Fauci told reporters that the coming weeks' worth of data might be grim, but he said that the nation must hold fast. Data from Washington state and elsewhere show that social distancing makes the statistical curves shorter in height and stops transmissions.
"We're going to continue to see things go up," Fauci said. "We cannot be discouraged by that, because the mitigation is actually working."
The United States, he added, can't "take its foot off the accelerator and put it onto the brakes — I know that's what we can do over the next 30 days."
Life in isolation
Americans in many places are under more stringent restrictions than those in the federal guidelines. Governors and mayors have ordered people to stay at home and business to close through May and into June in some cases.
Others, including Florida Gov. Ron DeSantis, haven't yet. Trump was asked Tuesday whether he'd get involved with those leaders' decisions.
Not unless he felt that was necessary, the president said. "Unless we see something obviously wrong, we're going to let the governors do it," he said.
For a time, Trump and Vice President Pence sustained a vision of a phase in which at least some locations could relax their efforts on pandemic mitigation to bring portions of the economy back to life.
Trump and Pence said they didn't want the "cure" to be worse than the disease, and they likened the old projections for coronavirus fatalities to the annual tolls taken in car accidents or by the seasonal flu.
The new data, however, have cooled that ardor.
Trump alluded on Tuesday to what he now says "people were saying" about simply enduring the pandemic and made clear he rules out that approach.
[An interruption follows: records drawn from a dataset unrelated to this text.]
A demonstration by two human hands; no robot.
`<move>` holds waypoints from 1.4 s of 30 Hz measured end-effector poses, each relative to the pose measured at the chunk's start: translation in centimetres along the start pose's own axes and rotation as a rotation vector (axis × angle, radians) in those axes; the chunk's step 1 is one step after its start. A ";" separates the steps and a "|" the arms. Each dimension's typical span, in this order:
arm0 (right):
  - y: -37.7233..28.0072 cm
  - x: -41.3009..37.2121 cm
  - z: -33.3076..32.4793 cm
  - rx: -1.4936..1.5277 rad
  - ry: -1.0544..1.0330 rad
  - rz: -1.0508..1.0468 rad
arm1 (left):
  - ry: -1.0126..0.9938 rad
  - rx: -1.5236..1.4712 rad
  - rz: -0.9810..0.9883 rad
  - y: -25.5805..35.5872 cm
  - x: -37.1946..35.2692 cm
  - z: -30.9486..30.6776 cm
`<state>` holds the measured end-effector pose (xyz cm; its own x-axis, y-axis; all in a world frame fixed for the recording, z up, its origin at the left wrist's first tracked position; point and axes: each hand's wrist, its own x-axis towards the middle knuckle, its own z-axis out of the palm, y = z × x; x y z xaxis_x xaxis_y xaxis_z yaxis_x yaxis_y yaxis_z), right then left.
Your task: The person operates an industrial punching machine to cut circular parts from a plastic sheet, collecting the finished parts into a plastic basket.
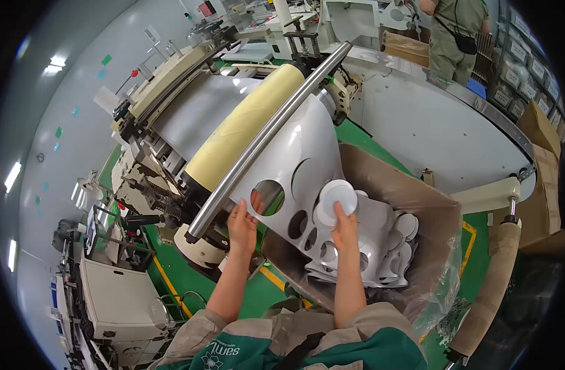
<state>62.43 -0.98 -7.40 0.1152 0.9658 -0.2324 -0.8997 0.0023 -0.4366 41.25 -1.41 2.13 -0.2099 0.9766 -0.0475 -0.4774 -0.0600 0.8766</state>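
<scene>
Forearms come up from tan sleeves, and the right hand [345, 229] has a white disc [338, 196] pinched at its fingertips, just above the cardboard box [412, 191]. Left hand [242, 225] sits beside it, fingers closed on the edge of the punched white sheet [298, 145] under the steel bar [264, 139]. Sheet's lower end disappears into the box among loose cutouts; both thumbs are hard to make out.
</scene>
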 end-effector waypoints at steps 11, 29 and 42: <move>-0.8 0.5 9.9 -1.023 -0.542 -0.152 | -0.028 -0.013 -0.142 -2.2 -1.3 -0.1; -2.7 -0.2 0.6 -0.244 -0.116 -0.140 | 0.043 -0.030 0.053 0.9 0.8 -0.4; 1.0 0.7 8.9 -0.758 -0.487 -0.047 | -0.024 -0.060 -0.139 -2.1 -2.2 0.6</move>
<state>57.88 1.97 -0.29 -0.2013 0.9724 0.1184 -0.3595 0.0391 -0.9323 43.24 -3.27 0.64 -0.1179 0.9809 -0.1545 -0.5504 0.0650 0.8324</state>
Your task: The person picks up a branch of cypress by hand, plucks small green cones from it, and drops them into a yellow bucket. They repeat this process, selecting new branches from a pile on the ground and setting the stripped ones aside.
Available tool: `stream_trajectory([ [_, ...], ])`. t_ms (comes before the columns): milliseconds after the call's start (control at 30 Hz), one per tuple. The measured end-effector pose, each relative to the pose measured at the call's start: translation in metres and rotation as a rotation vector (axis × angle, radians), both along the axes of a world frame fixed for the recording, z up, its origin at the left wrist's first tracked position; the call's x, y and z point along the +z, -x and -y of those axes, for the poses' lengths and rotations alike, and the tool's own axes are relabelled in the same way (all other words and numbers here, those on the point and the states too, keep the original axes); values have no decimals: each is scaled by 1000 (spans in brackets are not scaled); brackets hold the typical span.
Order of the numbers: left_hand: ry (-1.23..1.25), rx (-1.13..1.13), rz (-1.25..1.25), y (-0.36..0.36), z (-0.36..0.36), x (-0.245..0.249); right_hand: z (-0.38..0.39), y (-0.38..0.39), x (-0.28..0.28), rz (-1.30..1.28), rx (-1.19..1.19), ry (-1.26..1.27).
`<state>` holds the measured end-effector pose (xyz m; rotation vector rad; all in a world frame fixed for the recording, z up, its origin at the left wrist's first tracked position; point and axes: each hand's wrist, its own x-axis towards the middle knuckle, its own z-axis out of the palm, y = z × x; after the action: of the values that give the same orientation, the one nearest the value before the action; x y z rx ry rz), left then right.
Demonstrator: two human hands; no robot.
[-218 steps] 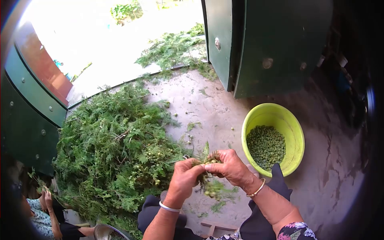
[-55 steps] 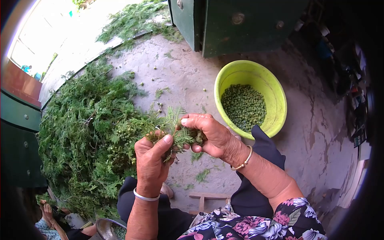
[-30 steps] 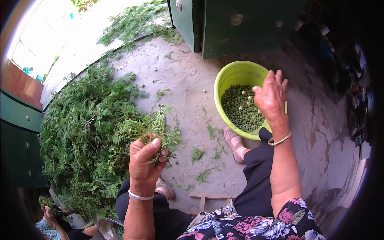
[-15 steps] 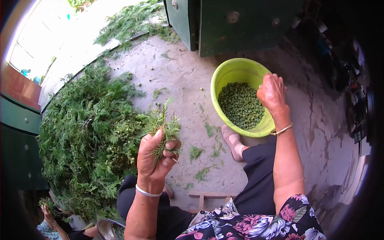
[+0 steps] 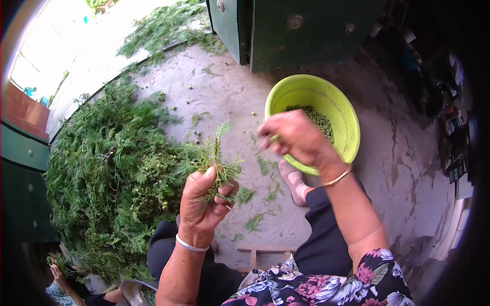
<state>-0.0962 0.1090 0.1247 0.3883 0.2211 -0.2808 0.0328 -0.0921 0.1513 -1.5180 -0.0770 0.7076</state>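
Note:
A leafy green sprig [image 5: 218, 166] is pinched upright between the thumb and fingers of my left hand [image 5: 201, 204]. My right hand [image 5: 293, 135], blurred by motion, hangs over the left part of the yellow-green bucket [image 5: 347, 117]. Its fingers are curled, and a small greenish thing shows between them. Inside the bucket lie many small round green cones [image 5: 319, 122], partly hidden behind the hand. To the left of my left hand spreads a big heap of green branches [image 5: 112, 178].
Green cabinets [image 5: 311, 41] stand at the top, with another at the left edge. A co-worker's hand [image 5: 58, 275] holds greenery at the lower left, near a metal bowl [image 5: 130, 293]. Small sprigs [image 5: 253, 222] and cones dot the floor. A wooden stool edge [image 5: 265, 249] shows below.
My right hand has swung left from the bucket's right rim, towards my left hand. My left hand has shifted slightly right, still gripping the sprig.

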Motion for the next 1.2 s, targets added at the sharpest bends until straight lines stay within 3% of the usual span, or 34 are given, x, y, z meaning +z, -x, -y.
stream_trajectory([
  [133, -177, 48, -72, -3, 10, 14, -35, 33, -14, -169, 364, -267],
  [200, -423, 111, -23, -4, 10, 18, -38, 37, -11, -230, 300, -316],
  [400, -747, 259, -46, -2, 11, 14, -41, 35, -11, -218, 276, -290],
  [700, -838, 368, -24, -1, 4, 7, -44, 37, -8, -308, 228, -390],
  [1033, -754, 341, -94, -3, 8, 18, -42, 38, -15, -252, 170, -348],
  [1133, -729, 324, -168, -5, 13, 25, -40, 37, -11, -177, 93, -258],
  [1200, -731, 254, -125, -3, 11, 21, -35, 34, -9, -102, -87, -143],
])
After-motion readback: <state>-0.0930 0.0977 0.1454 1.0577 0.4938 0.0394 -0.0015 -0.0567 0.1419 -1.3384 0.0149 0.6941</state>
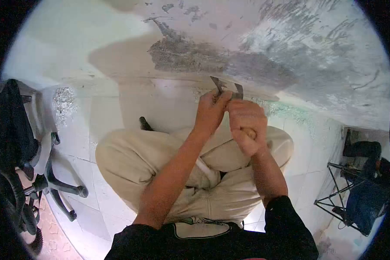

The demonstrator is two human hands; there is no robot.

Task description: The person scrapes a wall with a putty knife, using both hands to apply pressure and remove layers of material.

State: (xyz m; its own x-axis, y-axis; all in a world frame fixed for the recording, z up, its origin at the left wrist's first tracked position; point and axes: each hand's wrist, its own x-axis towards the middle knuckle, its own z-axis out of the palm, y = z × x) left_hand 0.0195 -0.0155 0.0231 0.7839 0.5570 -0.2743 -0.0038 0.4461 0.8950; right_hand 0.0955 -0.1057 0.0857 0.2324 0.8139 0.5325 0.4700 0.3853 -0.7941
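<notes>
A putty knife with a flared metal blade points at the foot of the wall. My right hand is wrapped round its handle, and the rounded light-brown end shows by the thumb. Beside it, my left hand is closed with fingers and thumb pressed at the blade's left side. The blade's far edge lies close to the joint between wall and floor. Grey patches and scraped marks cover the wall above both hands. My crossed legs in beige trousers are below them.
Pale crumbs lie on the tiled floor at left, with greenish debris along the wall at right. A wheeled chair base stands at left. On the right is a folding metal frame with dark cloth on it.
</notes>
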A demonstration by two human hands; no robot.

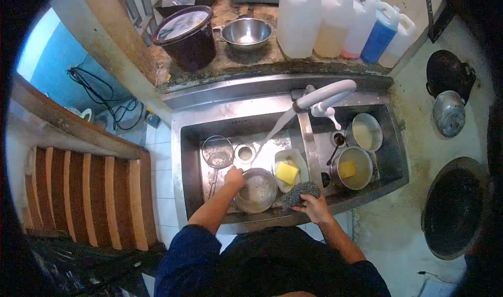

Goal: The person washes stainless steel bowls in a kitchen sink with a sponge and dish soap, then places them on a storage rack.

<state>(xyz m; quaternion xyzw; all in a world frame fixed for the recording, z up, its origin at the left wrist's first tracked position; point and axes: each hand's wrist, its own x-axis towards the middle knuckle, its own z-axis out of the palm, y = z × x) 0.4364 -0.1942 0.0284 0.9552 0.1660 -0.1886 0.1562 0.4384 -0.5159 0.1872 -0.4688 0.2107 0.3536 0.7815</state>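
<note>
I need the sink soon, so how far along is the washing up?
Possibly done: the shiny bowl on the counter. In hand: left hand at the pan's rim, right hand holding a grey scrubber. Likely remaining: the strainer and two pots holding cloudy liquid in the right basin.

Wash corner with a steel double-basin sink (236, 99), set below a stained ledge (233, 66)
To my left, brown step-like slats (99, 197), white floor tiles (163, 163) and a blue wall (57, 82) with bright light at its edge; to my right, a pale, blotched surface (387, 218) with dark pans (455, 208) against it
</note>
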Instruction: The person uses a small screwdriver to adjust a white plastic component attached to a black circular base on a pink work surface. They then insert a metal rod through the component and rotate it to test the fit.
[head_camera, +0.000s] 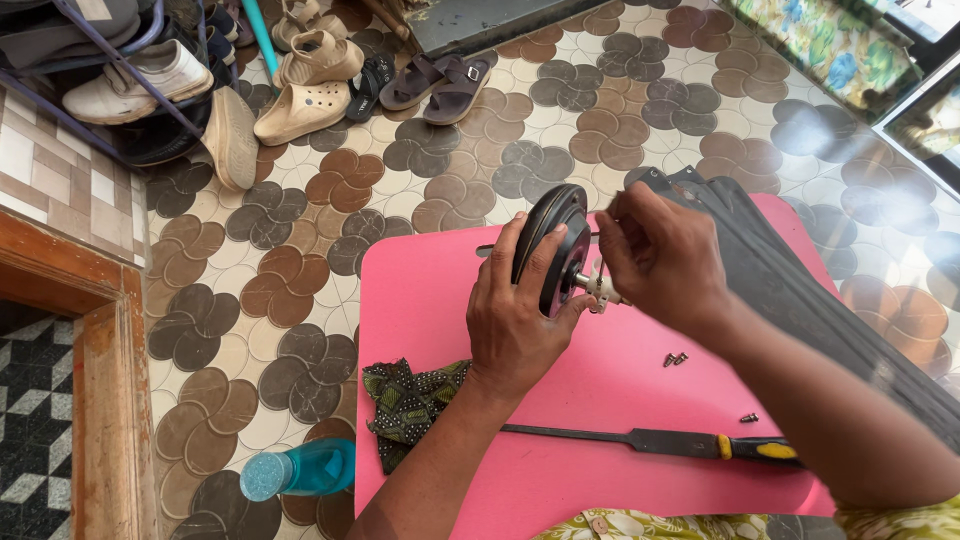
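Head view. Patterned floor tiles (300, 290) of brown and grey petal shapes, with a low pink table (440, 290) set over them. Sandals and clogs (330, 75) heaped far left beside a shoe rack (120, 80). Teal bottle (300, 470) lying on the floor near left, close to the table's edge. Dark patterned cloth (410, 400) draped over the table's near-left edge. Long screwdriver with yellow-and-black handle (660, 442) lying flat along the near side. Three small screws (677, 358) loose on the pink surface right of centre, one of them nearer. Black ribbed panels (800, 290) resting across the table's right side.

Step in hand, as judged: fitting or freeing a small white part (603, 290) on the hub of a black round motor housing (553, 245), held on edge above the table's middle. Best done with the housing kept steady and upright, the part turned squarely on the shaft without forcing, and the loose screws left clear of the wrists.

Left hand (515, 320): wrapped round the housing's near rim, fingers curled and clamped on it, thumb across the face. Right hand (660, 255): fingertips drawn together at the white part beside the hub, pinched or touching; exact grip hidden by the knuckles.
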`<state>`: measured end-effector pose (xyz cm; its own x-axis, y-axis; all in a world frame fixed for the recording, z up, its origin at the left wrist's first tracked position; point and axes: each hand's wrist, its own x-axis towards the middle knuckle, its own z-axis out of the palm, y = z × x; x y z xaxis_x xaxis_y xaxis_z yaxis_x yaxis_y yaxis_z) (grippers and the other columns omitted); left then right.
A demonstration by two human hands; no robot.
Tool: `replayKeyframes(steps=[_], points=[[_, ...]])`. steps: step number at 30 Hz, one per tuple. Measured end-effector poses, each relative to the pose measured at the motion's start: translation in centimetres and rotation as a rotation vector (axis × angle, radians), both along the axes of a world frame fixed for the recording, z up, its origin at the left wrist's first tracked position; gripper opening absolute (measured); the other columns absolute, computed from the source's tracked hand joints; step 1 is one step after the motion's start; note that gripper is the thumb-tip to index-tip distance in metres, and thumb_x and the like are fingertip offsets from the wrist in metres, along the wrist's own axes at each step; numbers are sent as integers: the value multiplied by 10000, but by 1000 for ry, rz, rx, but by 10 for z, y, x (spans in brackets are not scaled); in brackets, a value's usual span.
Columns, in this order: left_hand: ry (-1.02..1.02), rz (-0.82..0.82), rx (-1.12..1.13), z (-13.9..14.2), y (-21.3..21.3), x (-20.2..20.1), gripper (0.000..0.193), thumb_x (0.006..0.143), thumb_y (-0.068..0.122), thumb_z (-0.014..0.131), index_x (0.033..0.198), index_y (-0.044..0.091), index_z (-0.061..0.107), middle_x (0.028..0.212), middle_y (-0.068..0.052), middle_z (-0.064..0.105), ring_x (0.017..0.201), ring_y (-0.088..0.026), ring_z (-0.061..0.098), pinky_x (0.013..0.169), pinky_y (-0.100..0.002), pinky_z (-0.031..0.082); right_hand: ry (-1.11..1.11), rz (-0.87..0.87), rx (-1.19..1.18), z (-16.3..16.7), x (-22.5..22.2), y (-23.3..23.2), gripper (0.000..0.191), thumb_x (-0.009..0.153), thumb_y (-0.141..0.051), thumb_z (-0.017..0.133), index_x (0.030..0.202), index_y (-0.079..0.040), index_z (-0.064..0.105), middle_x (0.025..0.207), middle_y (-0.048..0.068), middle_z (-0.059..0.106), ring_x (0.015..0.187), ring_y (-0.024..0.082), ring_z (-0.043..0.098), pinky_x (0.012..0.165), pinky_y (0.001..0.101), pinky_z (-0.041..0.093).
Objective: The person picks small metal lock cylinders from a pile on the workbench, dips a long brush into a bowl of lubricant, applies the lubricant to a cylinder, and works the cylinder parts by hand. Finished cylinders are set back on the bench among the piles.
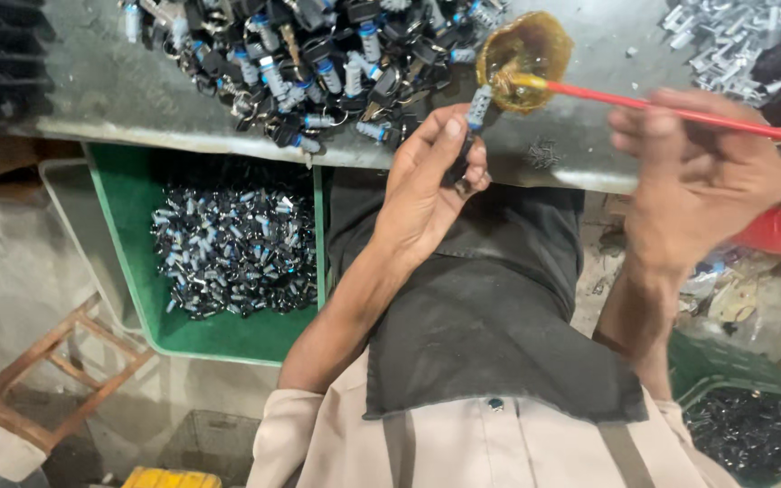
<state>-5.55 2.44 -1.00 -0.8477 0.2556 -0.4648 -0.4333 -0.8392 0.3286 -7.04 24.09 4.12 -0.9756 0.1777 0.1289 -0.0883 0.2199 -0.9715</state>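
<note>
Gluing looks midway: the left hand pinches one small black-and-silver part beside the amber glue dish, the right hand closed on a red brush, many parts piled on the table, others in the green bin.

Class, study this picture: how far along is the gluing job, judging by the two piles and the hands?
Done: green plastic crate holds many small black-and-silver parts. In hand: left hand holds one small black-and-silver part; right hand dips red-handled brush into amber glue dish. Left: heap of parts on grey bench.
</note>
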Motion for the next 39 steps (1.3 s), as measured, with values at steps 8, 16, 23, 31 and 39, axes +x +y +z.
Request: replayKeyframes(steps=[8,16,23,31,39], points=[[9,-36,94,-10,-5,7,297,1091,256,631,1307,58,578,913,-30,602,785,-104,553,779,-303,505,25,-30,-34,6,0,-3,221,1168,-117,704,1205,92,644,1009,181,717,907,256,786,811,326,676],[289,-164,-187,67,-72,25,302,1061,290,665,1240,49,627,888,-29,623,799,-132,574,761,-302,481,-266,396,582,32,-4,-15,223,1038,-133,760,1255,-80,752,1054,96,744,832,175,702,734,304,559],[641,-647,-1836,77,-148,58,274,919,171,690,1184,107,662,1106,-118,685,1019,-331,636,863,-448,510,-27,593,770,-16,2,-63,454,964,-200,788,1404,-147,693,826,88,522,813,284,537,740,424,490],[526,-406,-2191,35,-81,9,254,923,100,724,1166,109,649,1074,-107,586,1035,-339,612,819,-471,515,-6,601,906,-24,8,-71,526,882,-245,816,1385,-174,680,910,81,542,883,306,550,716,441,502],[793,80,-1707,37,-89,18,220,896,106,740,1057,80,593,1168,-127,599,1049,-269,581,886,-382,509,-99,480,659,-38,22,-43,176,927,-94,835,1079,-149,764,886,47,574,875,227,581,745,368,488]])
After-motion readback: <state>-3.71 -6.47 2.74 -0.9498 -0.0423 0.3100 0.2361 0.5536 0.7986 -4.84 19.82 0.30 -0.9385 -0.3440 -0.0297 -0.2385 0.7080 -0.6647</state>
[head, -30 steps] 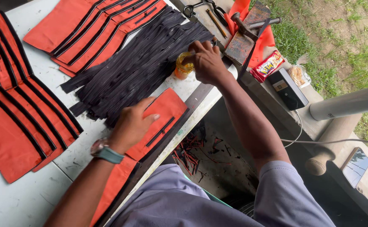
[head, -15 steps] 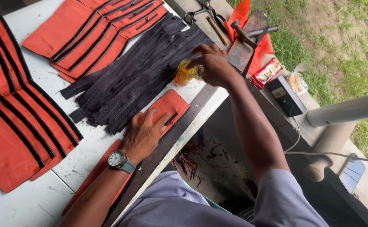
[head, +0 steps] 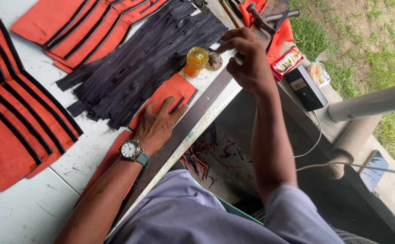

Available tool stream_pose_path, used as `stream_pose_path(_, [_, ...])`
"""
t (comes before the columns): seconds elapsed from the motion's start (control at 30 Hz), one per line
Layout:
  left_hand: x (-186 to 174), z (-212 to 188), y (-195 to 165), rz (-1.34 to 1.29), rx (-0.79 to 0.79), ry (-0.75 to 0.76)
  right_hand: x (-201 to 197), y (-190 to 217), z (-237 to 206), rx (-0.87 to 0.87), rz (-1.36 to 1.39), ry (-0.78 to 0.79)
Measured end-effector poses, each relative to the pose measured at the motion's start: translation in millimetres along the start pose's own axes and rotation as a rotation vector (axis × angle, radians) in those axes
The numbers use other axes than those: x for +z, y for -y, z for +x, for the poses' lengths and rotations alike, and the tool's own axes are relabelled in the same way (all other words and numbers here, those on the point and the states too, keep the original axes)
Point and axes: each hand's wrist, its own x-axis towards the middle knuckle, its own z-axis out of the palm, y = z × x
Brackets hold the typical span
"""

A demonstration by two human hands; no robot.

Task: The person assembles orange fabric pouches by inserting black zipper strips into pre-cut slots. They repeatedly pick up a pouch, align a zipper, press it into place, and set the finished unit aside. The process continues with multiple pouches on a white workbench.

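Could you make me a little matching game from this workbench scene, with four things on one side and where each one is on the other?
Things:
1. Left hand
2. Right hand
3. Jar
4. Black strips

Places:
A. Piled in the middle of the table
B. Flat on an orange piece by the table's edge
C. Raised above the table's edge, right of the jar
D. Standing between the black strips and the right hand

Pairs: 1-B, 2-C, 3-D, 4-A
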Motion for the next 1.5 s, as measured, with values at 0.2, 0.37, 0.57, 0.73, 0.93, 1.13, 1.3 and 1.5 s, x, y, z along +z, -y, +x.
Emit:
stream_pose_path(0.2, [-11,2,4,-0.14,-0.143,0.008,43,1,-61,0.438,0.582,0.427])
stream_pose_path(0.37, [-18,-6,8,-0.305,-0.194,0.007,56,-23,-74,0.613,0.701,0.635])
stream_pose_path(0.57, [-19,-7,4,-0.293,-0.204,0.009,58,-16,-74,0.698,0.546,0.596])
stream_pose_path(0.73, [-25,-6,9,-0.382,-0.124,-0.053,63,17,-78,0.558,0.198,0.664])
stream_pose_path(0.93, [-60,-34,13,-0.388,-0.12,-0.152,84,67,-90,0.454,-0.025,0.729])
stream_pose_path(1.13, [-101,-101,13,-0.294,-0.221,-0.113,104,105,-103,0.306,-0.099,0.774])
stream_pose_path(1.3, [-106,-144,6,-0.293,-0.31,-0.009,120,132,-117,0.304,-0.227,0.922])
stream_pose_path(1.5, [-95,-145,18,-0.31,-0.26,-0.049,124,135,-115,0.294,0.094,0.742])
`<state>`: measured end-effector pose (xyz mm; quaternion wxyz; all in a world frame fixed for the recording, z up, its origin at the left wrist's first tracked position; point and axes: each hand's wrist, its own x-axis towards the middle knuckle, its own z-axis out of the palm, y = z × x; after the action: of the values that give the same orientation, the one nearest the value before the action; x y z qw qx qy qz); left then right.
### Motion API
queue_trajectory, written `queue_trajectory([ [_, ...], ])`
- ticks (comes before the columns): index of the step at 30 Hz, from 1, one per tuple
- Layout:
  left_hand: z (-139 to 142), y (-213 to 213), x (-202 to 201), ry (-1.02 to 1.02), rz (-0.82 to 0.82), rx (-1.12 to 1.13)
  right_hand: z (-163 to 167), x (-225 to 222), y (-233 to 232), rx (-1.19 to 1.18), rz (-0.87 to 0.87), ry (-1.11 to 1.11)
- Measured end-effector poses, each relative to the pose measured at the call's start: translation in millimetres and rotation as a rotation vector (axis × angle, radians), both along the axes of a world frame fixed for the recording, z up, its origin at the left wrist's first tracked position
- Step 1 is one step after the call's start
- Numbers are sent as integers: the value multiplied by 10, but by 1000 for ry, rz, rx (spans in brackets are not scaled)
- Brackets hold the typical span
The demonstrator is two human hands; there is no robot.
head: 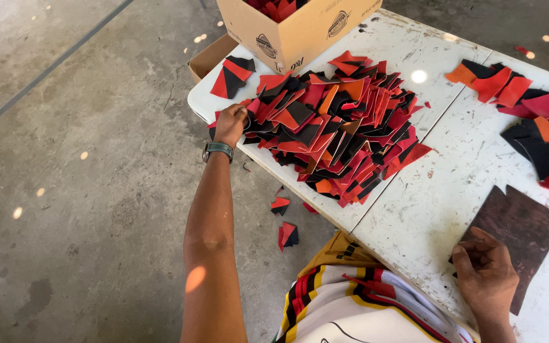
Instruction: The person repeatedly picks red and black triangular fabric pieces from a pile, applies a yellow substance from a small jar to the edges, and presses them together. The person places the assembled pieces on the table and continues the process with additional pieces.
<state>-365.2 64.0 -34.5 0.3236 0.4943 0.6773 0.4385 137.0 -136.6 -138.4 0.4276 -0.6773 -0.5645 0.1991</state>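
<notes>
1. The left hand [230, 124], with a dark wristwatch [217, 150] on its wrist, reaches out to the near-left edge of a big heap of red, orange and black cut leather-like pieces [335, 130]; its fingers curl into the pieces there, gripping a few at the heap's rim.
2. The heap lies on a scuffed white table [427, 209], spread across its left panel, just in front of an open brown cardboard box [297, 28] that holds more red pieces.
3. The right hand [485, 273] rests at the table's near edge, fingers bent down onto the lower corner of a flat dark brown sheet of leather [519, 232], pressing on it rather than lifting it.
4. A smaller pile of red, orange and black scraps [532, 111] sits at the far right of the table, well apart from the heap.
5. A few red-and-black offcuts [285, 222] lie on the grey concrete floor [84, 190] under the table's edge.
</notes>
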Motion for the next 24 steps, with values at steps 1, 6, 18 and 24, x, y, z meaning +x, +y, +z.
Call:
queue_trajectory([
  [1, -13, -2, -15, -95, 17, 28, 15, 6, -15, -6, -2, -23],
  [6, -92, 16, -46, -481, 83, 119, 89, -7, -42, 13, 6, -49],
  [18, 174, -78, 86, 270, -142, -24, 126, -38, -58, -1, 2, -49],
  [24, 69, -11, 77, 432, -137, 118, 126, -53, -55, -3, -9, -29],
])
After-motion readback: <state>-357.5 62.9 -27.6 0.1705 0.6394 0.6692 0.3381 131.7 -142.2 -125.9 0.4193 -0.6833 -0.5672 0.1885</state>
"A lot of people have said, 'Ride it out' and 'Think of it as the flu.' But it's not the flu — it's vicious."
The pandemic is not only a public health disaster but an economic catastrophe.
Already millions of people have filed for unemployment benefits nationwide. Washington is beginning to implement a $2 trillion relief program, and members of Congress are discussing the prospect of more such legislation.
Prospect for an era of masks
One question on Tuesday was whether the Centers for Disease Control and Prevention might open the door partly toward normalization with a recommendation that most Americans wear masks outdoors.
Dr. Robert Redfield, the CDC director, told NPR member station WABE in Atlanta that roughly 25% of coronavirus sufferers may be asymptomatic and continue to transmit the virus.
That could compel the CDC to recommend that when people go outside their homes, they should cover their faces in case they're carrying the virus and don't know it, Redfield acknowledged.
No such actual recommendation is yet in place, and Redfield told WABE that anything the CDC issued would be informed by science and data about the pandemic.
Trump suggested on Tuesday that he might support guidelines for using face coverings in public, positing that people might be able to wear scarves.